MediaZen-ETRI Develop 3-Channel Voice Spectrum... Breakthrough in AI Speech Recognition Performance Improvement

Published 21 Feb.2023 10:21(KST)

[Asia Economy Reporter Hyungsoo Park] MediaZen, a KOSDAQ-listed company, announced on the 21st that through the on-site support program for research personnel from the Electronics and Telecommunications Research Institute (ETRI), it has developed a voice spectrum using RGB 3 channels to complement the existing single-channel voice spectrum.

The voice recognition system based on deep learning networks, which has reached the pinnacle in recognition performance, is based on the Transformer algorithm. The Transformer algorithm has improved performance by processing large amounts of training data. With the emergence of ultra-large-scale training data, the degree of performance improvement has reached saturation. To enhance voice recognition performance, research is required not only in network architecture but also in various technical fields, such as exploring new methods to extract voice recognition features.

The most widely used voice recognition feature currently is the "log Mel spectrum." However, it has the drawback of not including various generation processes of voice signals. Due to the nature of deep learning networks, the input features must be able to represent the distinctive elements of various voices individually to enable more intelligent learning based on them.

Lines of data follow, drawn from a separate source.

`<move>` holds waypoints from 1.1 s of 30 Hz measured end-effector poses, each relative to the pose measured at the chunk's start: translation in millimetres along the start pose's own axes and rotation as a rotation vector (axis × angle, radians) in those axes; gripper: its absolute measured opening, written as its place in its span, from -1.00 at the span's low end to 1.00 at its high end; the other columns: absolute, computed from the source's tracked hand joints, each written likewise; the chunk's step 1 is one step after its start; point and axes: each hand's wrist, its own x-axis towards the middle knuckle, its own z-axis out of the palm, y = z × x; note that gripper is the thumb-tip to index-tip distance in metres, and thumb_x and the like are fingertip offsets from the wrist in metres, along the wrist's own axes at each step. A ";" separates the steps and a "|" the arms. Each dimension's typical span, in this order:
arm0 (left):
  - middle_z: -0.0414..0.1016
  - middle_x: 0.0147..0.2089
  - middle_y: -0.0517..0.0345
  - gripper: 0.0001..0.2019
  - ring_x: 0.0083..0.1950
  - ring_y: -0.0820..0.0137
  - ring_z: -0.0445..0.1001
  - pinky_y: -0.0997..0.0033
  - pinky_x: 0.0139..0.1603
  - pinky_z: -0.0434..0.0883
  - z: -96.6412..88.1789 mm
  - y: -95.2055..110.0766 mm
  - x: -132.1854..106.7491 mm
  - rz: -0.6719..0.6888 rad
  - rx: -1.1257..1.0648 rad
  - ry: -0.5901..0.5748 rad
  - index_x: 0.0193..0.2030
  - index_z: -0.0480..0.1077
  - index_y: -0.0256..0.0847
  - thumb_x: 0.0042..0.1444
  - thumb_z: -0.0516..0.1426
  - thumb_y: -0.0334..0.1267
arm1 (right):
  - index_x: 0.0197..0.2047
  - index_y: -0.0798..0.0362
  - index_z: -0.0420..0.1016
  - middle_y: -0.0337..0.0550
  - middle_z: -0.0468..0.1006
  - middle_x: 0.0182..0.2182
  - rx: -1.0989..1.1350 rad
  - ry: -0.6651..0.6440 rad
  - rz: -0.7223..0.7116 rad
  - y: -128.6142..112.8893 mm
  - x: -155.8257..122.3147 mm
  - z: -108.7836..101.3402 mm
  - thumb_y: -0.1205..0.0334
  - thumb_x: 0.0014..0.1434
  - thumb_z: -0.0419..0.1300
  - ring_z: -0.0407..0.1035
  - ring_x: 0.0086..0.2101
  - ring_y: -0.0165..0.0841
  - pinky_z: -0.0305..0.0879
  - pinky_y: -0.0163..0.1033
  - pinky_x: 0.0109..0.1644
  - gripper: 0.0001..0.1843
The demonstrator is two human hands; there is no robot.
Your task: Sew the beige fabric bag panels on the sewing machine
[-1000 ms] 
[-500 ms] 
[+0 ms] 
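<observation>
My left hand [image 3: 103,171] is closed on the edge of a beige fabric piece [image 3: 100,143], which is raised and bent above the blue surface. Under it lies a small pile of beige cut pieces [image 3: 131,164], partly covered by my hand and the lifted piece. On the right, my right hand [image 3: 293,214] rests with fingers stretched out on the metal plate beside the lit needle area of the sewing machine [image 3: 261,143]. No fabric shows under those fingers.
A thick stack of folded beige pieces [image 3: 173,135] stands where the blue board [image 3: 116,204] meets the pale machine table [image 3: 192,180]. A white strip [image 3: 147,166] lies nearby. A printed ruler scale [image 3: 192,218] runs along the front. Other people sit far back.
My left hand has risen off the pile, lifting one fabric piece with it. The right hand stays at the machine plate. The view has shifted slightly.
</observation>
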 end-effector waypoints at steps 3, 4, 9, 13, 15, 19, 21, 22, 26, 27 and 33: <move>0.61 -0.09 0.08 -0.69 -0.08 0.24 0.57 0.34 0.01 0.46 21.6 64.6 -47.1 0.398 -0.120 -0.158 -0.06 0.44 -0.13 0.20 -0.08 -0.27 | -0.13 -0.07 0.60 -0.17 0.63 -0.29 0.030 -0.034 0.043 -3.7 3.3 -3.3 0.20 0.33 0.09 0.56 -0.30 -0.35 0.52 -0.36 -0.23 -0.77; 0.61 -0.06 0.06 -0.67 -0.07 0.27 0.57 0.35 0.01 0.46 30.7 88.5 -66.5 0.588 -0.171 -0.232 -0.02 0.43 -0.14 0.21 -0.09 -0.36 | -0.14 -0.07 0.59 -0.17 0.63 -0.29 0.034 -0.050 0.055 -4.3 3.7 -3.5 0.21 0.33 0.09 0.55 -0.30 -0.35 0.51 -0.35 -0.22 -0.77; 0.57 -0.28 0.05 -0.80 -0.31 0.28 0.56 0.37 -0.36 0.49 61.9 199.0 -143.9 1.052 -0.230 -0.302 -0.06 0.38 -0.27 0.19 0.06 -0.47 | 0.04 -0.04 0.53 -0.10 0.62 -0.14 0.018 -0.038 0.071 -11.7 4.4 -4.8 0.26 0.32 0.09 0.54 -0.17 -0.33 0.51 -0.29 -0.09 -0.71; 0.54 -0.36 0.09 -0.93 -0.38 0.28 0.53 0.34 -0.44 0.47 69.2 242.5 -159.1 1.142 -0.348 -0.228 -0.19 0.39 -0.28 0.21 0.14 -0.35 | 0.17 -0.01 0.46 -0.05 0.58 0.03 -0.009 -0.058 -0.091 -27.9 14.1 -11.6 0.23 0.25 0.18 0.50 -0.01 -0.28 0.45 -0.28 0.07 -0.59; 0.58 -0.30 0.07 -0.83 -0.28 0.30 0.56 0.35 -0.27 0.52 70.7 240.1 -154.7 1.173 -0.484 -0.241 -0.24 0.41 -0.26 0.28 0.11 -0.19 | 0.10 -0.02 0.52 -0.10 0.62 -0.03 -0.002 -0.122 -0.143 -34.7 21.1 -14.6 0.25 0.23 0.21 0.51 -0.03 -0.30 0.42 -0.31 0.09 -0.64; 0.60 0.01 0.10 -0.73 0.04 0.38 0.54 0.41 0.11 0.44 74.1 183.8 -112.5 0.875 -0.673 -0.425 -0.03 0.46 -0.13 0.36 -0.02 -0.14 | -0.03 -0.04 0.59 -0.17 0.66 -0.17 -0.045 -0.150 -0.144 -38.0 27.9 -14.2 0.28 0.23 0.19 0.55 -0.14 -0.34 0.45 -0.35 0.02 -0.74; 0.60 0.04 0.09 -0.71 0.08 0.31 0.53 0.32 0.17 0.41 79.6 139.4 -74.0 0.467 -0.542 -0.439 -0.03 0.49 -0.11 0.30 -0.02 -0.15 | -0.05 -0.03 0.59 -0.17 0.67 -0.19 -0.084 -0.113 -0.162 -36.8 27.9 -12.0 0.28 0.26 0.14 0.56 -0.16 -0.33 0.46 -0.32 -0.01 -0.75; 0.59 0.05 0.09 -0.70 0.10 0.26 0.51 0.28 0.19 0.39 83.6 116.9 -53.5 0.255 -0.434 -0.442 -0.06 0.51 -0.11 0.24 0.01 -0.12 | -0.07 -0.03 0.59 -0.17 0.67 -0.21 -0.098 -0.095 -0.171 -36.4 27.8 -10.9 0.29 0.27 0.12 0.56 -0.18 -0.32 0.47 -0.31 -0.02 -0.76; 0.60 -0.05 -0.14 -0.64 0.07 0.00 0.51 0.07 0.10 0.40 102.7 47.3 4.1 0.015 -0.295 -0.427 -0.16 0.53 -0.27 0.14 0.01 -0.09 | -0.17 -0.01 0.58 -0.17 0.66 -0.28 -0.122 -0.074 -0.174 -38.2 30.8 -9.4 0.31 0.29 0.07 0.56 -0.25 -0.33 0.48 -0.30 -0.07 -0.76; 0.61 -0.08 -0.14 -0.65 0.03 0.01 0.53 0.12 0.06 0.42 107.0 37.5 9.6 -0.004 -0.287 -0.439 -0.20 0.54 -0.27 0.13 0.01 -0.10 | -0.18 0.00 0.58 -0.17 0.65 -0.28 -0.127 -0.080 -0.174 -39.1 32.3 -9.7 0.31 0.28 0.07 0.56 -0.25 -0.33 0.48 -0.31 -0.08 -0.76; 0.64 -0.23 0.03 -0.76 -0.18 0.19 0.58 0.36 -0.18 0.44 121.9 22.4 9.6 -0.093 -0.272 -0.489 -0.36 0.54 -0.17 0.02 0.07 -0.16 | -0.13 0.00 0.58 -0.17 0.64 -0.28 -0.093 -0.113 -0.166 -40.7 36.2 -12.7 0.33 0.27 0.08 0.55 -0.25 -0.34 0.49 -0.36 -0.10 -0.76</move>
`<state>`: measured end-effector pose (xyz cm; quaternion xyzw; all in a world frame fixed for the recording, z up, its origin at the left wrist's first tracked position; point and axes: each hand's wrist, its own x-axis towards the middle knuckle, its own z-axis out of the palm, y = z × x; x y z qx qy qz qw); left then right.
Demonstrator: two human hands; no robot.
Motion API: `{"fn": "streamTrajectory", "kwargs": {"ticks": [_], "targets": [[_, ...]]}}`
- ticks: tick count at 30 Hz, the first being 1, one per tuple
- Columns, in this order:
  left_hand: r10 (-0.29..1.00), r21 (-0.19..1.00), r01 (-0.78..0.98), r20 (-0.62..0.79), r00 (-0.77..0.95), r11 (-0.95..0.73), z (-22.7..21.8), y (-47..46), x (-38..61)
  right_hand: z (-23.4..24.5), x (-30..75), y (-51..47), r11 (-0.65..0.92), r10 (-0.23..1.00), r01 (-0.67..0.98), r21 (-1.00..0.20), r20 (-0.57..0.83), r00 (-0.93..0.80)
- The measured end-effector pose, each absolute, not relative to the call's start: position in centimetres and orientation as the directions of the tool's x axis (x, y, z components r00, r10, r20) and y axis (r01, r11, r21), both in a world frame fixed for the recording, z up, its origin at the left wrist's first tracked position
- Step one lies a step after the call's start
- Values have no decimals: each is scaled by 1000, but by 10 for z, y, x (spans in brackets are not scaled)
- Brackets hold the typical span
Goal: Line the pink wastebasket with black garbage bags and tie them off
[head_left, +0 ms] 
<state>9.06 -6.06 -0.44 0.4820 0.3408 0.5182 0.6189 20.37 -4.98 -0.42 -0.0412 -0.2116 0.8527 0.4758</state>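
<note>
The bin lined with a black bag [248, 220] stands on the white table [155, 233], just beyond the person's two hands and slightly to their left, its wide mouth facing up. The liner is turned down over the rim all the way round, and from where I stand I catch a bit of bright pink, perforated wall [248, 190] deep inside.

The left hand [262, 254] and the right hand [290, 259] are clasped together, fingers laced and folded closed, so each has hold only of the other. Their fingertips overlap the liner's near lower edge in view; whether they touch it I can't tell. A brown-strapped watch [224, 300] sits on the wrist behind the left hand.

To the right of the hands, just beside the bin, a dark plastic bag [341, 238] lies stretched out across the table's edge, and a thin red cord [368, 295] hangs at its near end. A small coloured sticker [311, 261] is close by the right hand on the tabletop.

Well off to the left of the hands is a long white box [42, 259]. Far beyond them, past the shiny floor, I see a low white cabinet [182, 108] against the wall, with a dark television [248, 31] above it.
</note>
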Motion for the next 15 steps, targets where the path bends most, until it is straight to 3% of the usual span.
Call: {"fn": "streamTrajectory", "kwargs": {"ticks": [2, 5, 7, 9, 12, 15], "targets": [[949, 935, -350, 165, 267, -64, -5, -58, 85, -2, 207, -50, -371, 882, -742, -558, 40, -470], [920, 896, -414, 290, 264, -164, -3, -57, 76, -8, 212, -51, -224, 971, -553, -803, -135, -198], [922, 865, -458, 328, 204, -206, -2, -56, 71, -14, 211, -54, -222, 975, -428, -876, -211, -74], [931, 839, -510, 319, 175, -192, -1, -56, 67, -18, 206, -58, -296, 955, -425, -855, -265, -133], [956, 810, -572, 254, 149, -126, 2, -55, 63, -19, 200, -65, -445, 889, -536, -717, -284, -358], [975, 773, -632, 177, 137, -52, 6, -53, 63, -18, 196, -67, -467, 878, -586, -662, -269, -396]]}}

Through the ETRI research personnel on-site support program, MediaZen developed a color spectrum with RGB components by channelizing the analyzed formant filter information and signal information using a voice production model. Generally, formant filter information is suitable for representing phonemes and has characteristics relatively robust to background noise. Signal information not only represents voice information but also effectively expresses the characteristics of the individual speaker’s voice. In the color spectrum, after analyzing the information, it is characterized and provided to the deep learning network during voice recognition system training. This helps the AI select the feature information necessary for voice recognition. In experiments conducted with the TensorFlow-based DeepSpeech2 voice recognition system to verify this, it was confirmed that the ERR performance improved by more than 20% compared to the existing log Mel spectrum voice recognition system.

MediaZen Executive Director Min-kyu Song explained, "The color spectrum developed through the ETRI research personnel on-site support program has a very wide range of applications, not only in voice recognition but also in TTS, speaker separation, emotion recognition, and all voice-based fields as well as audio-related applications." He added, "In terms of improving voice recognition performance, it is expected that adopting network architectures developed for image processing will enable the configuration of diverse and efficient voice recognition systems."